• Low Canadian dollar makes startups vulnerable to acquisitions
  • 2016 will not see a long-awaited wave of Canadian tech IPOs

The plunge in the Canadian dollar will have a long-term negative effect on the country’s tech scene, said John Ruffolo, chief executive officer of OMERS Ventures.

A weaker Canadian dollar relative to the greenback makes it much more difficult to attract and retain top-level tech talent in the country and makes fast-growing startups vulnerable to acquisitions from foreign players, Ruffolo said Tuesday at a conference in Toronto. There are positives to the dollar’s drop too, such as a boost in revenue for companies selling mostly in the U.S., but those benefits are short-term, he said.

“There are lots of plus and minuses,’’ Ruffolo said. “Personally I think the minuses outweigh the pluses.’’ OMERS Ventures is the venture capital arm of the Ontario Municipal Employees Retirement System, one of the country’s biggest pension funds. Ruffolo has backed many of the country’s up-and-coming companies, including Hootsuite Media Inc., Vision Critical Communications Inc. and Shopify.

The Canadian currency, nicknamed the Loonie after an aquatic bird, is at its lowest in more than a decade as a worldwide rout in the price of oil undermines investor confidence in the country’s economy, which is still heavily dependent on natural resources.
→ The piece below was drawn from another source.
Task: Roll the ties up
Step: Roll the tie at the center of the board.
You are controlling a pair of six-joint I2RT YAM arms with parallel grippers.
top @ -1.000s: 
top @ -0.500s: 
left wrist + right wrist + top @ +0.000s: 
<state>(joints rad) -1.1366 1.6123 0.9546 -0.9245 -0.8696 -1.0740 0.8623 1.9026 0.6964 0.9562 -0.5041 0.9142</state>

The currency is down about 30 percent in the past three years.

Tech Renaissance

The dollar’s drop comes in the midst of a renaissance in Canadian tech. Ottawa-based e-commerce startup Shopify Inc. was one of North America’s best-performing tech IPOs in 2015 and U.S. venture capitalists are coming north to avoid missing out on deals. Prime Minister Justin Trudeau pointed to technology as a key part of Canada’s economic future in a speech from Davos and provincial governments are starting to mandate computer coding in school curricula.

“You thought getting talent to either stay in Canada or to try and attract folks in the U.S. was hard? Good luck. It just got 40 percent more expensive,’’ he said. “Does it make our Canadian companies far more vulnerable from an acquisition perspective? I think it does; history has shown that it does.’’

Ruffolo also said a heralded surge of Canadian technology initial public offerings would be put off for another year because of lower startup valuations and uncertainty in equity markets. The U.S. IPO market is on track for the slowest month since the recession.

“I’m not optimistic this year that you’re going to see very many IPOs,’’ he said. “But I don’t see it as a shutting down, I see it as a pausing and a regrouping.’’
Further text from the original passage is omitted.